Encore fallait-il que les habitants de Sains-lès-Marquions souscrivent à la démarche. En s’abonnant auprès du Siden-Sian. “Il fallait un nombre d’abonnés suffisant pour commencer”, souligne Rodrigue Mroz.
“On a bien sûr laissé le choix aux habitants. Même si certains y réfléchissent encore, on a constaté petit à petit qu’une bonne partie d’entre eux étaient prêts à franchir le pas ».

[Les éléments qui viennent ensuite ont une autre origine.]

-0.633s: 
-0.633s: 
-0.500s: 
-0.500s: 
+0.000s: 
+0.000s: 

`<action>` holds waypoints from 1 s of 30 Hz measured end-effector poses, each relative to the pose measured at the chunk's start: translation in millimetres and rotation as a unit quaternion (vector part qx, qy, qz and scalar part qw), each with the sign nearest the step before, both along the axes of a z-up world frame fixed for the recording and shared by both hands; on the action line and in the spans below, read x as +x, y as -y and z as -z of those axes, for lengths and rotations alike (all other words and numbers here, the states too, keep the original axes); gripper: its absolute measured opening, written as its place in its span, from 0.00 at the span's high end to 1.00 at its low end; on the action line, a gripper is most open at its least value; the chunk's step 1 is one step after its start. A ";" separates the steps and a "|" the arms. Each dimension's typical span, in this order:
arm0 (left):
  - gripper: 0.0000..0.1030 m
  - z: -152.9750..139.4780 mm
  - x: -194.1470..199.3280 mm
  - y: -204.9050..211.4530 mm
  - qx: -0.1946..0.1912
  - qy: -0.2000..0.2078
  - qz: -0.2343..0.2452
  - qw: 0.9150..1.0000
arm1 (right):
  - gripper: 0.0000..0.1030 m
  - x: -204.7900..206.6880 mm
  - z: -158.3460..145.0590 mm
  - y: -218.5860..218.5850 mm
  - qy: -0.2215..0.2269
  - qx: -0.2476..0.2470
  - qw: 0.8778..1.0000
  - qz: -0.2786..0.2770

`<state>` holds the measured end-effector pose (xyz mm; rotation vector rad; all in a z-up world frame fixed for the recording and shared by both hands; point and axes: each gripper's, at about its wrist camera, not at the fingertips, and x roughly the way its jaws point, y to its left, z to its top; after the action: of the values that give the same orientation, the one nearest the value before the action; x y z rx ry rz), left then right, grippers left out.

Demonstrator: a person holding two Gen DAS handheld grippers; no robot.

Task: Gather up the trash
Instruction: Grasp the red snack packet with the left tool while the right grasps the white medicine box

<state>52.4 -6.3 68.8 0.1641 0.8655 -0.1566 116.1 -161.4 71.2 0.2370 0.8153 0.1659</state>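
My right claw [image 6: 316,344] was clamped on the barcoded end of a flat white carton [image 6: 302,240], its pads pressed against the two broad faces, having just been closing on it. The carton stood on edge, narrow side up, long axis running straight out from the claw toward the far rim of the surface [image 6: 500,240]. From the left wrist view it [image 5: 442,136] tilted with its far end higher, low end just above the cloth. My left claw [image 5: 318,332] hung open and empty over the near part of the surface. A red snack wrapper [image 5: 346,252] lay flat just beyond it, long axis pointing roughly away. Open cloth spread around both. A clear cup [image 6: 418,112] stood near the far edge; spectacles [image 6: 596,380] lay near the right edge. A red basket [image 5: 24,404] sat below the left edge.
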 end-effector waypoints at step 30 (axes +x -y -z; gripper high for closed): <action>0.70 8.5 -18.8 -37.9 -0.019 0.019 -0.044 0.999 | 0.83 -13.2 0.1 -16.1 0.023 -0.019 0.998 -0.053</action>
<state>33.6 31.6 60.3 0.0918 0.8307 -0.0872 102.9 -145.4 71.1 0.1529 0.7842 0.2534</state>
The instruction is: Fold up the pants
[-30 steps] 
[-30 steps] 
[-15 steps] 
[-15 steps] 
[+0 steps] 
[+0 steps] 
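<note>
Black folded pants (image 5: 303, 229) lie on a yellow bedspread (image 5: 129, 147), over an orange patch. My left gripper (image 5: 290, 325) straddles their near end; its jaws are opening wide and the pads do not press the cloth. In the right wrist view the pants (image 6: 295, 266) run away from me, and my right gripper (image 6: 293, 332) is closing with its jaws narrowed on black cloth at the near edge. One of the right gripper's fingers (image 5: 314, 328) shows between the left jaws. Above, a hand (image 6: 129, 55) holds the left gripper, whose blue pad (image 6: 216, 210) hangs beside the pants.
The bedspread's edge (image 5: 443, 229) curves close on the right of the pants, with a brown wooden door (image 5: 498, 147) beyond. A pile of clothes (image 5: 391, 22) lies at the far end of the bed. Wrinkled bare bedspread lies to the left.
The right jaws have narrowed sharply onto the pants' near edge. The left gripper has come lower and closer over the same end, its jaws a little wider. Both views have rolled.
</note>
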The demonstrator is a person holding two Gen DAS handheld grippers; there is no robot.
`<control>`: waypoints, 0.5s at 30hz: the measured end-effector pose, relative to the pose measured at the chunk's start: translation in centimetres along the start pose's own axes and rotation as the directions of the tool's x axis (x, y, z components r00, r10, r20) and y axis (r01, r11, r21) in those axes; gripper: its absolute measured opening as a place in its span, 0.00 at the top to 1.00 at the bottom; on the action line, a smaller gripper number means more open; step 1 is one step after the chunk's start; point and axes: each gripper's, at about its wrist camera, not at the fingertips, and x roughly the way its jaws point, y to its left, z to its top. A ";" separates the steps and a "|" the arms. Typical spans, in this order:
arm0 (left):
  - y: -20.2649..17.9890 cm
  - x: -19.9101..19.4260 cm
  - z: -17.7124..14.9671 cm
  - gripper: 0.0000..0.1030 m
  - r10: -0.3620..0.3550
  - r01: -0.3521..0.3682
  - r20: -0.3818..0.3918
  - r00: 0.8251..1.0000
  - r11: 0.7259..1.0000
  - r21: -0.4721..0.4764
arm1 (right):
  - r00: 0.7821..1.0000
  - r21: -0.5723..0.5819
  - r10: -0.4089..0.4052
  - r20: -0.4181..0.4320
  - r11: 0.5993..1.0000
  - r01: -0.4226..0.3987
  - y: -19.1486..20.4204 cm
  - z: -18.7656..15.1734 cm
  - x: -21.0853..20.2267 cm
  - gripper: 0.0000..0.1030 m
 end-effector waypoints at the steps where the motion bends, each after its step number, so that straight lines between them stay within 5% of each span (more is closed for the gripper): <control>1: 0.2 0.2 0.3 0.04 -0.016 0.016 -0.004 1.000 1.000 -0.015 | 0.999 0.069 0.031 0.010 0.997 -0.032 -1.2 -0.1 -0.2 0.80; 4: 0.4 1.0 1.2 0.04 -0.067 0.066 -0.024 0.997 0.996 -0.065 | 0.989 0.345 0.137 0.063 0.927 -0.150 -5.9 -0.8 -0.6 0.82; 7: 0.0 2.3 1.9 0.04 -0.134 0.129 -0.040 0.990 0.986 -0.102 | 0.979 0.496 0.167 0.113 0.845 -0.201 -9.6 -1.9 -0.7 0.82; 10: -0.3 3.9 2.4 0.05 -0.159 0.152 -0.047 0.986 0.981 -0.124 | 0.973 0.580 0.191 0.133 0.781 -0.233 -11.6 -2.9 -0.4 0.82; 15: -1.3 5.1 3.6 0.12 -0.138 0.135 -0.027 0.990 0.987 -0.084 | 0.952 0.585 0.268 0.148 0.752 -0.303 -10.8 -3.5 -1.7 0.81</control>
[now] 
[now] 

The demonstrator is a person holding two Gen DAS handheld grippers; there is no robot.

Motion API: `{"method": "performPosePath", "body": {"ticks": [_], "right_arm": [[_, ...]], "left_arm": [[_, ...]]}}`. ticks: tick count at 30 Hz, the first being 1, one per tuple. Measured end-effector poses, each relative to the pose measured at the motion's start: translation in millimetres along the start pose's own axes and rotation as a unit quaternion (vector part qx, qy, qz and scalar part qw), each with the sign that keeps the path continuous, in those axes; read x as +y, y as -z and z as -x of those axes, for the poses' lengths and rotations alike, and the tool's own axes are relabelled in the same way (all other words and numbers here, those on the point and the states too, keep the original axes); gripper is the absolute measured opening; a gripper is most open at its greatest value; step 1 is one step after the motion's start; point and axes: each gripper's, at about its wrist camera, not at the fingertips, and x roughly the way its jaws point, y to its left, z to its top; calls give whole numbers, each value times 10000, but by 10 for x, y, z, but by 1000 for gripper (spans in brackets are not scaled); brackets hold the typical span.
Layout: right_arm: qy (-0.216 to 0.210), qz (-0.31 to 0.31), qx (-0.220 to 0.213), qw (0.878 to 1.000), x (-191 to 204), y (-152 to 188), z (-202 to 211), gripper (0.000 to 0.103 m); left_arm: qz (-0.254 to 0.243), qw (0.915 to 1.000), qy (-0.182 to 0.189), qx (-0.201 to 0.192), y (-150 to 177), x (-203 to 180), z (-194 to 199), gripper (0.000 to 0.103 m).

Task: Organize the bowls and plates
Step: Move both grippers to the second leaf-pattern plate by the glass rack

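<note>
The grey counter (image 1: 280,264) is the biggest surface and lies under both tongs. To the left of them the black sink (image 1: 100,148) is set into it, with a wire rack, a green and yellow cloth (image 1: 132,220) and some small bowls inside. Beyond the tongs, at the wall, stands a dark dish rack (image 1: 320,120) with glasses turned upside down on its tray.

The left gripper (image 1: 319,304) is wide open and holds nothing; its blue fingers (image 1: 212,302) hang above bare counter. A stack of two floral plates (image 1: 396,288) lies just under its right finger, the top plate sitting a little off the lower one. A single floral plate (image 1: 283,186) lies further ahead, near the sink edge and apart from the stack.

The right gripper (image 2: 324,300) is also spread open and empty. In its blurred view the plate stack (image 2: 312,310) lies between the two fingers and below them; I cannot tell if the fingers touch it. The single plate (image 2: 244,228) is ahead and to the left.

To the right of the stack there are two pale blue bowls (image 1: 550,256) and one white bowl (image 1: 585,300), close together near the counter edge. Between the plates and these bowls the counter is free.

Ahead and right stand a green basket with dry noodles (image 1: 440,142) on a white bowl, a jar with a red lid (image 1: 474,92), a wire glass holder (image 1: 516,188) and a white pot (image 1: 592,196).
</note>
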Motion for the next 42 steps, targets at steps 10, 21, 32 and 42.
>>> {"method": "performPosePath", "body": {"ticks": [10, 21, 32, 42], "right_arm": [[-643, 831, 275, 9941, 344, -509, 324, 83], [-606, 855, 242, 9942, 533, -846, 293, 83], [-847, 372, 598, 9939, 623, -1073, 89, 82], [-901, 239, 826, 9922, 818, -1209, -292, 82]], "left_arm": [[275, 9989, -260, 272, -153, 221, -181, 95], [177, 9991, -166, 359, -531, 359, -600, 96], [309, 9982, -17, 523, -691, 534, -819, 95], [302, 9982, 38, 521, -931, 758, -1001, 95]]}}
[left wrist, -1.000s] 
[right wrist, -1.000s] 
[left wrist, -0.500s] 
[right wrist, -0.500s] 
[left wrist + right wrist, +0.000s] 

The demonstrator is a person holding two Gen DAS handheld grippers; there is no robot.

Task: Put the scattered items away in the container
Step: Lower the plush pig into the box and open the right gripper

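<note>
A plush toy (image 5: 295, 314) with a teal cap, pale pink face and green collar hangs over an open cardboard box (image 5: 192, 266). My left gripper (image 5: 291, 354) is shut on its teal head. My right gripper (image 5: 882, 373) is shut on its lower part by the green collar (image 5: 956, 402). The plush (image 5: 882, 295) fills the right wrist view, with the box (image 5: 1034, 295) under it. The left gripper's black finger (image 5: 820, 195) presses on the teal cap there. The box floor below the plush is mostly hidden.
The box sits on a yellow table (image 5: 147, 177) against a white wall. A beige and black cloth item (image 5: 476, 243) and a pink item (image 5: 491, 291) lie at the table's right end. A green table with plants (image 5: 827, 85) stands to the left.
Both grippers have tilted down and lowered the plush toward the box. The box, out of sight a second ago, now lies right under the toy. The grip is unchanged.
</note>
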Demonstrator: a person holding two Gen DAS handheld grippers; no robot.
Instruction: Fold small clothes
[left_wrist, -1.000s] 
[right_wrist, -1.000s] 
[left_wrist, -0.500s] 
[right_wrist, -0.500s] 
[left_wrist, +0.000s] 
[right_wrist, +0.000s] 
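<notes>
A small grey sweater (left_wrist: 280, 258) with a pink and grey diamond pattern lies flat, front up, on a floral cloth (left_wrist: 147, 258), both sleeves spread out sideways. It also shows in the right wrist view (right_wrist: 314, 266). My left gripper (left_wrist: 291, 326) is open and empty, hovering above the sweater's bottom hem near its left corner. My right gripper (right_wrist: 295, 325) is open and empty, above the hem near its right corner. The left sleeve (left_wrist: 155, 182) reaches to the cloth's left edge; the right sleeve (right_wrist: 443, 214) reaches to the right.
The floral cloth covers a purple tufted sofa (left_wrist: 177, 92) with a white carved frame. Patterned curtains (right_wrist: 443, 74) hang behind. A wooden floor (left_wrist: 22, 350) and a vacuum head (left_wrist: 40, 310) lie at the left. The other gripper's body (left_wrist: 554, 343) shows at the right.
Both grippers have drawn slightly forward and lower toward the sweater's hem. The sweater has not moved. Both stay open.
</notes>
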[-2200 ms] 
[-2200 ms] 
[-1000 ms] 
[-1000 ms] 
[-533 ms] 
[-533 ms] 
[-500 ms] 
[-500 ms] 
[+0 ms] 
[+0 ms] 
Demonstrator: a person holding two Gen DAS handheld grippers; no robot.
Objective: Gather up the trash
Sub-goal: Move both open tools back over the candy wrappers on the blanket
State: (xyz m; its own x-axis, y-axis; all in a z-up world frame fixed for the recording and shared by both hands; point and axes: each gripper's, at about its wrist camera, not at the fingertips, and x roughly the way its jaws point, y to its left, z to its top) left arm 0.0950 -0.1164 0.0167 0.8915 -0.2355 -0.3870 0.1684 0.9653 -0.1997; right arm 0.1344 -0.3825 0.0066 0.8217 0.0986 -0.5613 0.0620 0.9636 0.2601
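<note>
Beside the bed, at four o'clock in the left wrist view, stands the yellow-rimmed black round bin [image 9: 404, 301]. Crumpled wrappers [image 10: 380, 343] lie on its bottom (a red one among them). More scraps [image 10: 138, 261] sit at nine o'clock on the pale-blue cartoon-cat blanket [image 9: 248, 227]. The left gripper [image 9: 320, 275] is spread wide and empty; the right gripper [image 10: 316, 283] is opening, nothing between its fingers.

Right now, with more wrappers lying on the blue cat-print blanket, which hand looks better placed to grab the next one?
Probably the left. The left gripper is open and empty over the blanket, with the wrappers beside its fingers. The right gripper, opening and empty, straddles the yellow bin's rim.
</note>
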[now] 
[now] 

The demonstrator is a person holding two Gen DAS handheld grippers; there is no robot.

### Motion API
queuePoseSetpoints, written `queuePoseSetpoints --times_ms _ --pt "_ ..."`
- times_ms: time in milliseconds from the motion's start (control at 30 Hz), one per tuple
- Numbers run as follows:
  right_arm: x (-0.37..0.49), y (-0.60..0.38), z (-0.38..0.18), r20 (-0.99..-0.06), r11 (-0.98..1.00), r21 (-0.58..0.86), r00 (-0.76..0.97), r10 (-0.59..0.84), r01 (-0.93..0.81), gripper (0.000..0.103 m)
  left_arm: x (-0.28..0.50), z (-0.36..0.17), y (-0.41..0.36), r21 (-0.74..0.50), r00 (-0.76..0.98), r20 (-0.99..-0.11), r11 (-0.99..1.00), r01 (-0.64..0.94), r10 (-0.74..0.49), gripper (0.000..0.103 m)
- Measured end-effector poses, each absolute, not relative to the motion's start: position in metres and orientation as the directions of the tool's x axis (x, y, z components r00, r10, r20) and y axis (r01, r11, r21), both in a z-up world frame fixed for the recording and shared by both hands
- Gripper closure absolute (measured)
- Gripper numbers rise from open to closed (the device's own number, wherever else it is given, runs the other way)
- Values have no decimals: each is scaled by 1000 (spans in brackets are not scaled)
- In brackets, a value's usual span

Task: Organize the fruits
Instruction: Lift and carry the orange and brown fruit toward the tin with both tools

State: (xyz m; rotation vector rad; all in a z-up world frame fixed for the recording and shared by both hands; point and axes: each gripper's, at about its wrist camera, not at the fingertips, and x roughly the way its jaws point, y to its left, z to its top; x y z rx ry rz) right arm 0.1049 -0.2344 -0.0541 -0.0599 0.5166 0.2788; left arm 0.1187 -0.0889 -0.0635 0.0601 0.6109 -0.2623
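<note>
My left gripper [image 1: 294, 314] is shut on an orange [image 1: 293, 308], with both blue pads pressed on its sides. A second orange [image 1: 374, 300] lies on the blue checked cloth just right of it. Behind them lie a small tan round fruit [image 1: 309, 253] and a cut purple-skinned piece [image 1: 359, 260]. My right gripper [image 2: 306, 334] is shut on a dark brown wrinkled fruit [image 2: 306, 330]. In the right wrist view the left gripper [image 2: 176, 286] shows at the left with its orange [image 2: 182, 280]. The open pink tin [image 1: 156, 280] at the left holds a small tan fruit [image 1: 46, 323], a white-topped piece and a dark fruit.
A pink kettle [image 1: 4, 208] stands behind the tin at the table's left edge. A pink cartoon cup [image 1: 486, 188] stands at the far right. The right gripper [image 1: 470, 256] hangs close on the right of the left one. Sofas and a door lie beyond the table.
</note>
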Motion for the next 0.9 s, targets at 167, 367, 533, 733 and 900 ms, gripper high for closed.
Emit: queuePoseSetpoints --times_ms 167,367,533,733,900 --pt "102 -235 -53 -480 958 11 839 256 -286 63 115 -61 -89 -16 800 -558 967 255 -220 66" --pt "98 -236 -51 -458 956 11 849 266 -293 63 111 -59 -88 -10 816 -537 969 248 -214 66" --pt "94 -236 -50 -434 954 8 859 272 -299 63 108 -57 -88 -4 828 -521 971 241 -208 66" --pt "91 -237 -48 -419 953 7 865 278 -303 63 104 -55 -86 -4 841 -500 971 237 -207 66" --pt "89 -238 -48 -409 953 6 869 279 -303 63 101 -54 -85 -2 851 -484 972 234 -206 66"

Rodrigue Mroz, vice-président du Siden-Sian du pas-de-Calais
De fait, le Siden-Sian débloque 750 000 euros. L’Agence de l’eau Artois-Picardie ajoutera 250 000 euros. Au total, un million d’euro est consacré au chantier. Rodrigue Mroz explique le cheminement de la future eau potable qui s’écoulera à Sains-lès-Marquion d’ici à la fin du printemps prochain : “Elle sera approvisionnée depuis le forage principal d’Estrée (62), pour ensuite rejoindre la canalisation de Marquion (62), bientôt branchée à celle de Sains-lès-Marquion”.
Aujourd’hui, il n’est pas rare de croiser engins de chantier et ouvriers dans les quelques rues de Sains-lès-Marquion. “Pour certains ouvriers, c’est sans doute la première fois qu’ils assistent à une telle opération”, glisse Rodrigue Mroz. Le signe que Sains-lès-Marquion est bien une exception.